Many newspapers are healthy — some owners, not so much

Amid all the doom and gloom about newspapers laying off staff and closing bureaus and even — as in the case of Tribune Co., parent company of the Chicago Tribune, Los Angeles Times and Baltimore Sun — filing for bankruptcy, there has been very little attention paid to one of the main reasons for those cutbacks and business failures. And I’m not talking about a decline in journalistic principles or the sudden departure of advertisers for other online properties, or anything as apocalyptic as that. One of the main reasons has very little to do with journalism or even the Internet, and everything to do with the world of mergers and acquisitions.

That reason, as one or two astute observers have pointed out (including former newspaper exec Alan Mutter at his blog Reflections of a Newsosaur, and most recently a commenter at the popular political blog Talking Points Memo) is debt. In the case of Tribune Co. — acquired by corporate raider Sam “Grave Dancer” Zell — and several other major newspapers as well, acquisitions and corporate financing have created the conditions that led to much of the pain they have inflicted on the papers they own. Tribune Co. has built up a staggering debt load of $13-billion, and and chains like McClatchy have accumulated their own unwieldy debts over the past few years, by acquiring newspapers from family firms and smaller chains.

When the U.S. economy was strong, these acquisitions no doubt seemed like a slam-dunk. Despite declines in readership and some movement by advertisers to embrace the Web, many newspapers continued to spin off healthy amounts of cash as recently as a year or two ago, and many corporate chieftains including Zell saw them as a no-brainer kind of acquisition. As the economy has weakened and advertising in particular has declined, however, newspaper owners have found it harder to meet their debt obligations. That doesn’t mean their papers aren’t healthy, just that they aren’t profitable enough to make the payments on all that debt.

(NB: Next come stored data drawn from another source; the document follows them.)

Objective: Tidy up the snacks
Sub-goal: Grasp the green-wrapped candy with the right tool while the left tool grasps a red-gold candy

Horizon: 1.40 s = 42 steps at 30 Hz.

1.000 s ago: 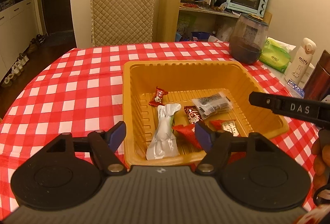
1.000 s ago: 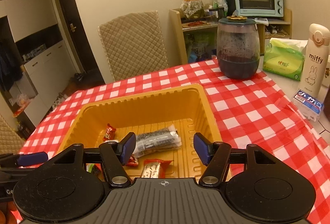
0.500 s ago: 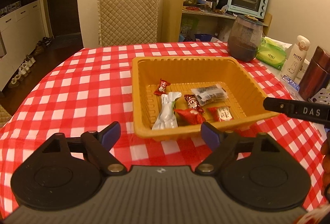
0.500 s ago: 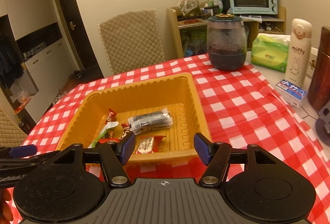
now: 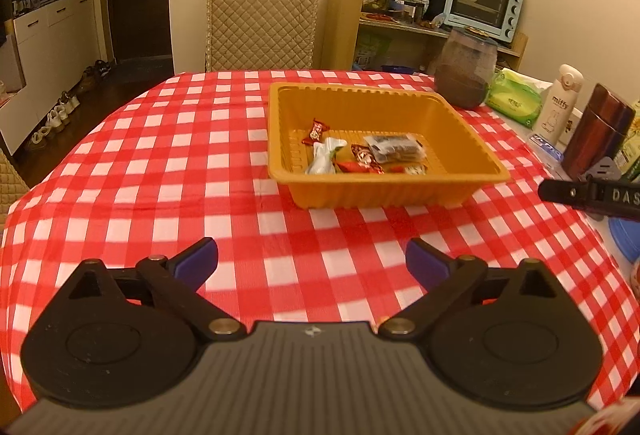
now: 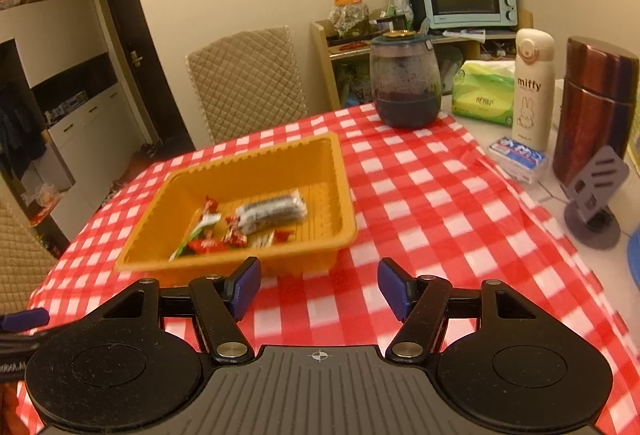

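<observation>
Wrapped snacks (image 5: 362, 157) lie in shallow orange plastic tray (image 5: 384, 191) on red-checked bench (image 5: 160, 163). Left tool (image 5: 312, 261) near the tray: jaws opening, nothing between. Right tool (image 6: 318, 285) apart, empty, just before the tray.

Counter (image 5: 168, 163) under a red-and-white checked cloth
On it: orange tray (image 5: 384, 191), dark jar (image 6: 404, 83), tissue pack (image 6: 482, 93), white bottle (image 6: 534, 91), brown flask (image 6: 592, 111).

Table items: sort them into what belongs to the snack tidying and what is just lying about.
Belongs to the job:
orange tray
clear packet of dark snack
white wrapper
red candies

Just lying about:
dark jar
green tissue pack
miffy bottle
brown flask
</observation>
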Available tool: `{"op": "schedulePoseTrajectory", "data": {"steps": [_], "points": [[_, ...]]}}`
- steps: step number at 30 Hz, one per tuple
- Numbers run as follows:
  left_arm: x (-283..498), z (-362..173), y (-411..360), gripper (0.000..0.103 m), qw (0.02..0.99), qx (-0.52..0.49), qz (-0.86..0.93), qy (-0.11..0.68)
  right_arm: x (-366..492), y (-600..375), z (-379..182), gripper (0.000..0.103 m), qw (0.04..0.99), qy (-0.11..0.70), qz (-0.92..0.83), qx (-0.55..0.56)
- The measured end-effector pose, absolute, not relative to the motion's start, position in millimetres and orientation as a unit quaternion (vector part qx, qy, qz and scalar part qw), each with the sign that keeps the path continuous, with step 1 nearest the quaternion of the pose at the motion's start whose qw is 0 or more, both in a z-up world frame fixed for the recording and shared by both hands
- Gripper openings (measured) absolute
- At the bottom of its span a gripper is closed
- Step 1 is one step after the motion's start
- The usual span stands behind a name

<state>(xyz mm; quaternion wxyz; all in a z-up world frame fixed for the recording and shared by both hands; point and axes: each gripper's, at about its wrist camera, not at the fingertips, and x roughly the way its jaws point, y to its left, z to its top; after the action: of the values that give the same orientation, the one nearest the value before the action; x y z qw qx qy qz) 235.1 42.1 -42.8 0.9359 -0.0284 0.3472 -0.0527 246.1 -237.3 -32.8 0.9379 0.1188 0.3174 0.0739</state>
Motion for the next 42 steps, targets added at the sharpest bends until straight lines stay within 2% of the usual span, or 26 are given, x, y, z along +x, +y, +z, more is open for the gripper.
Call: {"op": "schedulePoseTrajectory", "data": {"steps": [15,22,31,33,34,39,42], "points": [[177,-62,36,0.102,0.936,0.006,-0.078,0.342,181,-244,-76,0.066,0.928,0.352,0.086,0.092],[175,-81,30,0.102,0.919,0.015,-0.107,0.379,179,-233,-93,0.066,0.917,0.377,0.102,0.076],[184,-96,26,0.101,0.916,0.026,-0.111,0.384,189,-210,-109,0.065,0.913,0.382,0.134,0.04],[187,-99,23,0.098,0.915,0.032,-0.118,0.385,193,-206,-111,0.059,0.913,0.384,0.138,0.029],[188,-101,22,0.097,0.914,0.033,-0.121,0.385,195,-205,-113,0.053,0.911,0.386,0.14,0.027],[194,-106,17,0.092,0.91,0.046,-0.132,0.39,204,-204,-118,0.05,0.907,0.395,0.143,0.033],[197,-108,14,0.092,0.91,0.055,-0.136,0.387,206,-199,-121,0.042,0.906,0.396,0.149,0.019]]}}
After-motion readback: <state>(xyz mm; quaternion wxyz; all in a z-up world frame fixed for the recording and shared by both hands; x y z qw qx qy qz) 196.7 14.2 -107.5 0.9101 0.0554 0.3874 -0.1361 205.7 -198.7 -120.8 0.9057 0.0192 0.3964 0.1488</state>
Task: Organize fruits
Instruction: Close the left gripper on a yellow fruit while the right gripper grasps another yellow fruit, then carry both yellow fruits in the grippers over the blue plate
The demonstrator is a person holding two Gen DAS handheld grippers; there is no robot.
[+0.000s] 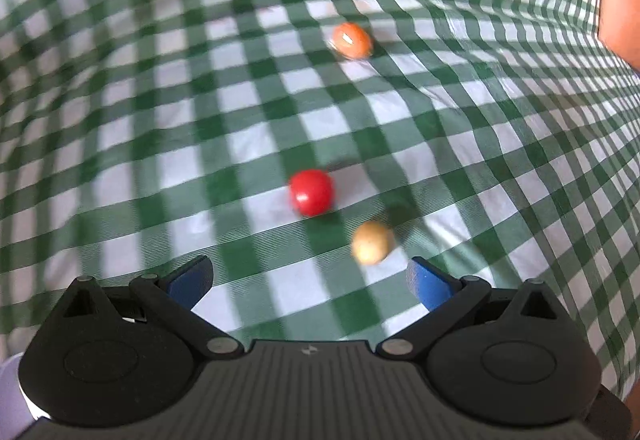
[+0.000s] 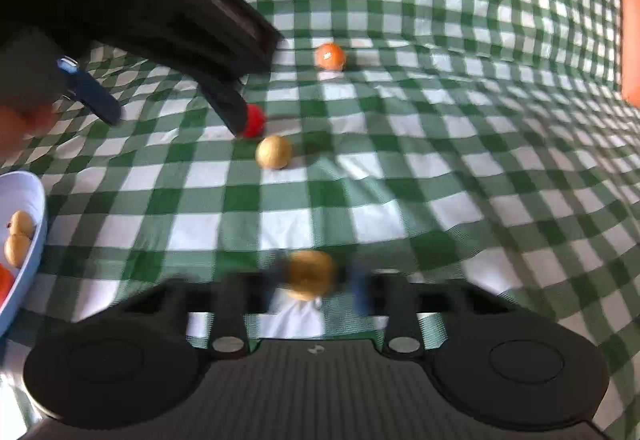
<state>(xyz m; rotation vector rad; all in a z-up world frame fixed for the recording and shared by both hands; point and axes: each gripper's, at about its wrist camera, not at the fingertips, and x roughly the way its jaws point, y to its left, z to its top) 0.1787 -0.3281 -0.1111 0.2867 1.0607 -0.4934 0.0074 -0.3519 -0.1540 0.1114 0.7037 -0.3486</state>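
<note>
In the left wrist view my left gripper [image 1: 310,282] is open and empty above the green checked cloth. Ahead of it lie a red fruit [image 1: 311,192], a tan fruit [image 1: 373,242] close to its right finger, and an orange fruit [image 1: 352,40] farther off. In the right wrist view my right gripper [image 2: 316,282] is shut on a tan fruit [image 2: 310,274], though the view is blurred. The left gripper [image 2: 176,116] shows there at upper left, open, its near finger partly hiding the red fruit [image 2: 255,120]. The other tan fruit [image 2: 273,152] and the orange fruit [image 2: 329,56] lie beyond.
A pale blue bowl [image 2: 34,224] sits at the left edge of the right wrist view with two tan fruits [image 2: 18,236] and something orange-red in it. The cloth is wrinkled. An orange surface [image 2: 630,40] lies past its right edge.
</note>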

Do many newspapers have problems? Sure they do. They’ve dragged their feet when it comes to the online world, and many of them have focused on the wrong things in order to try and drive growth, as my NJL blogging colleague Martin Langeveld notes in his latest post here. And yes, print advertising has declined and online advertising isn’t making up the difference. Those are very real challenges. But they aren’t the only explanation — or even (I would argue) the primary explanation — for the pain that many newspaper chains are suffering right now.

POSTED     Jan. 22, 2009, 9:14 a.m.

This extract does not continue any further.